Wird die Bundesregierung Schritte unternehmen, um die Perspektive der Forschung von Beginn an bei der weiteren Entwicklung der Telematikinfrastruktur bzw. darauf basierender digitaler Anwendungen einzubeziehen, und wenn ja, wie?

14

a) Welche konkrete Aufgabe hat der kürzlich durch Bundesminister Jens Spahn eröffnete Health Innovation Hub (vgl www.bundesgesundheitsministerium.de/ministerium/meldungen/2019/health-innovation-hub.html), und in welchem Verhältnis steht er zu Aktivitäten der gematik sowie der Medizininformatikinitiative?

14

b) Im Geschäftsbereich welches Bundesministeriums ist die Trägerin des Hubs, die BWI GmbH, angesiedelt?

14

c) Aufgrund welcher Kriterien und durch wen wurde die BWI GmbH als Trägerin des Hubs ausgewählt?

14

d) An welchen konkreten Kriterien wird die Bundesregierung den Erfolg des auf drei Jahre angelegten Hubs bewerten?

15

Warum ist nach Kenntnis der Bundesregierung in der in § 291b Absatz 1 Satz 15 des Fünften Buchs Sozialgesetzbuch (SGB V) (i. d.

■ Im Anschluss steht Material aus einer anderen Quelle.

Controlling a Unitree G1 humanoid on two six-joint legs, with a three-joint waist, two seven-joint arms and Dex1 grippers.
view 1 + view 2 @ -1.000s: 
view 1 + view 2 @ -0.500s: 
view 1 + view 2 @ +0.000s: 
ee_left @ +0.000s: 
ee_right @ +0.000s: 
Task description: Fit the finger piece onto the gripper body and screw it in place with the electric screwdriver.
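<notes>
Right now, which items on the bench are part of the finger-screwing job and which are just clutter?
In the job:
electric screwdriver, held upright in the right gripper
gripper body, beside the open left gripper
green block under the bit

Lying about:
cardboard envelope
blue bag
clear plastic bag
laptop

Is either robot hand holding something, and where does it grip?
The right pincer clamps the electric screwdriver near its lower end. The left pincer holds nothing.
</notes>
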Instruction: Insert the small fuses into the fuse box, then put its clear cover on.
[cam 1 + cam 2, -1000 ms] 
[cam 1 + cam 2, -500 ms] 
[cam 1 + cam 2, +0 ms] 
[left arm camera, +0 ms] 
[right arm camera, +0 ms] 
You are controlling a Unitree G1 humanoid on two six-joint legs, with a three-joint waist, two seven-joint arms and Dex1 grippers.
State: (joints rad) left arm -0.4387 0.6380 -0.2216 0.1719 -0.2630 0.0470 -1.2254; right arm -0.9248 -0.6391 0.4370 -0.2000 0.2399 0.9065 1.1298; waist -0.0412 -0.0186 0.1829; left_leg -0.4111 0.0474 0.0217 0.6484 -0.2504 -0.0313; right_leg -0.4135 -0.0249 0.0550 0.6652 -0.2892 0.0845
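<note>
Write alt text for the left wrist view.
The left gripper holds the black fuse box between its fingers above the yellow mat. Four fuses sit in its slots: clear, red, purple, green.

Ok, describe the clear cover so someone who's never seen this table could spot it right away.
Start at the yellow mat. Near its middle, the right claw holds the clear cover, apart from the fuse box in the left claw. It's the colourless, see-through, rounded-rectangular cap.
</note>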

F. des Terminservice- und Versorgungsgesetzes – TSVG) enthaltenen Regelung zur alternativen Bestimmung von Standards für die elektronische Patientenakte keine Mehrheit aller Gesellschafter der gematik (mit den sich aus den Gesellschaftsanteilen ergebenden Stimmen; inkl. Bundesministerium für Gesundheit) erforderlich, sondern nur eine Mehrheit der in der gematik vertretenen Leistungserbringerorganisationen nach § 291a Absatz 7 Satz 1 SGB V?

16

Wann wird die Bundesrepublik Deutschland eine Mitgliedschaft bei SNOMED International beantragen und auf diese Weise einen kostenfreien Zugang zu SNOMED CT ermöglichen?